=== YOUR ASSIGNMENT ===
Each line of the data needs to be transcribed exactly.

##### SUPPLIED MATERIAL

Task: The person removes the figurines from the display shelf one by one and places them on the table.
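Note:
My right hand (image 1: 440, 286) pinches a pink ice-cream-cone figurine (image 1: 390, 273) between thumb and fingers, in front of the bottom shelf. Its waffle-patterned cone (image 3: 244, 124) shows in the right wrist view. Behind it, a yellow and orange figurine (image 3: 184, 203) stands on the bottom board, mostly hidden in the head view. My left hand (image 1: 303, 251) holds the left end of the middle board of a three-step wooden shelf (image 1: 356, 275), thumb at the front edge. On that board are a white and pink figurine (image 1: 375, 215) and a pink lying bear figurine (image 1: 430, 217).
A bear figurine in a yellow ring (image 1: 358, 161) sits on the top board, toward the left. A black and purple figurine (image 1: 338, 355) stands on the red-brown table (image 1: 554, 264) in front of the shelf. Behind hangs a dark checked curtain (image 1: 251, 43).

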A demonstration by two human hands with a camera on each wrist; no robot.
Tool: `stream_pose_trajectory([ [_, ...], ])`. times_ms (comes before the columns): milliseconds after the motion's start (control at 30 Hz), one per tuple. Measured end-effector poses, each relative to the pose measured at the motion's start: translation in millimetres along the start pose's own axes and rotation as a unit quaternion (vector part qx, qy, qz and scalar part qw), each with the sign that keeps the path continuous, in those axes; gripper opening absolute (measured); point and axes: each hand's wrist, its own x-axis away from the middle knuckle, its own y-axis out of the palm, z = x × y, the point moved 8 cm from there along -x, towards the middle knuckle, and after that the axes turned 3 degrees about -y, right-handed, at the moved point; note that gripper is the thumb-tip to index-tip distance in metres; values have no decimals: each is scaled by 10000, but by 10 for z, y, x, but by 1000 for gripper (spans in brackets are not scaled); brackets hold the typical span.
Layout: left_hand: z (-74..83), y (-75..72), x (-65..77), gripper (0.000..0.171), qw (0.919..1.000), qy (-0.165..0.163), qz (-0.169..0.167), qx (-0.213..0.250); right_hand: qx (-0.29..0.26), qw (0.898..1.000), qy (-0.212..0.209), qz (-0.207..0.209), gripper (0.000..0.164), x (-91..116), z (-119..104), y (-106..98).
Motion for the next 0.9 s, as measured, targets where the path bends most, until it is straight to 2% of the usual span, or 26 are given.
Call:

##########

=== FINAL ANSWER ===
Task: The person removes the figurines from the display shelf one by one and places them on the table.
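Note:
My right hand (image 1: 440, 286) pinches a pink ice-cream-cone figurine (image 1: 390, 273) between thumb and fingers, in front of the bottom shelf. Its waffle-patterned cone (image 3: 244, 124) shows in the right wrist view. Behind it, a yellow and orange figurine (image 3: 184, 203) stands on the bottom board, mostly hidden in the head view. My left hand (image 1: 303, 251) holds the left end of the middle board of a three-step wooden shelf (image 1: 356, 275), thumb at the front edge. On that board are a white and pink figurine (image 1: 375, 215) and a pink lying bear figurine (image 1: 430, 217).
A bear figurine in a yellow ring (image 1: 358, 161) sits on the top board, toward the left. A black and purple figurine (image 1: 338, 355) stands on the red-brown table (image 1: 554, 264) in front of the shelf. Behind hangs a dark checked curtain (image 1: 251, 43).
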
A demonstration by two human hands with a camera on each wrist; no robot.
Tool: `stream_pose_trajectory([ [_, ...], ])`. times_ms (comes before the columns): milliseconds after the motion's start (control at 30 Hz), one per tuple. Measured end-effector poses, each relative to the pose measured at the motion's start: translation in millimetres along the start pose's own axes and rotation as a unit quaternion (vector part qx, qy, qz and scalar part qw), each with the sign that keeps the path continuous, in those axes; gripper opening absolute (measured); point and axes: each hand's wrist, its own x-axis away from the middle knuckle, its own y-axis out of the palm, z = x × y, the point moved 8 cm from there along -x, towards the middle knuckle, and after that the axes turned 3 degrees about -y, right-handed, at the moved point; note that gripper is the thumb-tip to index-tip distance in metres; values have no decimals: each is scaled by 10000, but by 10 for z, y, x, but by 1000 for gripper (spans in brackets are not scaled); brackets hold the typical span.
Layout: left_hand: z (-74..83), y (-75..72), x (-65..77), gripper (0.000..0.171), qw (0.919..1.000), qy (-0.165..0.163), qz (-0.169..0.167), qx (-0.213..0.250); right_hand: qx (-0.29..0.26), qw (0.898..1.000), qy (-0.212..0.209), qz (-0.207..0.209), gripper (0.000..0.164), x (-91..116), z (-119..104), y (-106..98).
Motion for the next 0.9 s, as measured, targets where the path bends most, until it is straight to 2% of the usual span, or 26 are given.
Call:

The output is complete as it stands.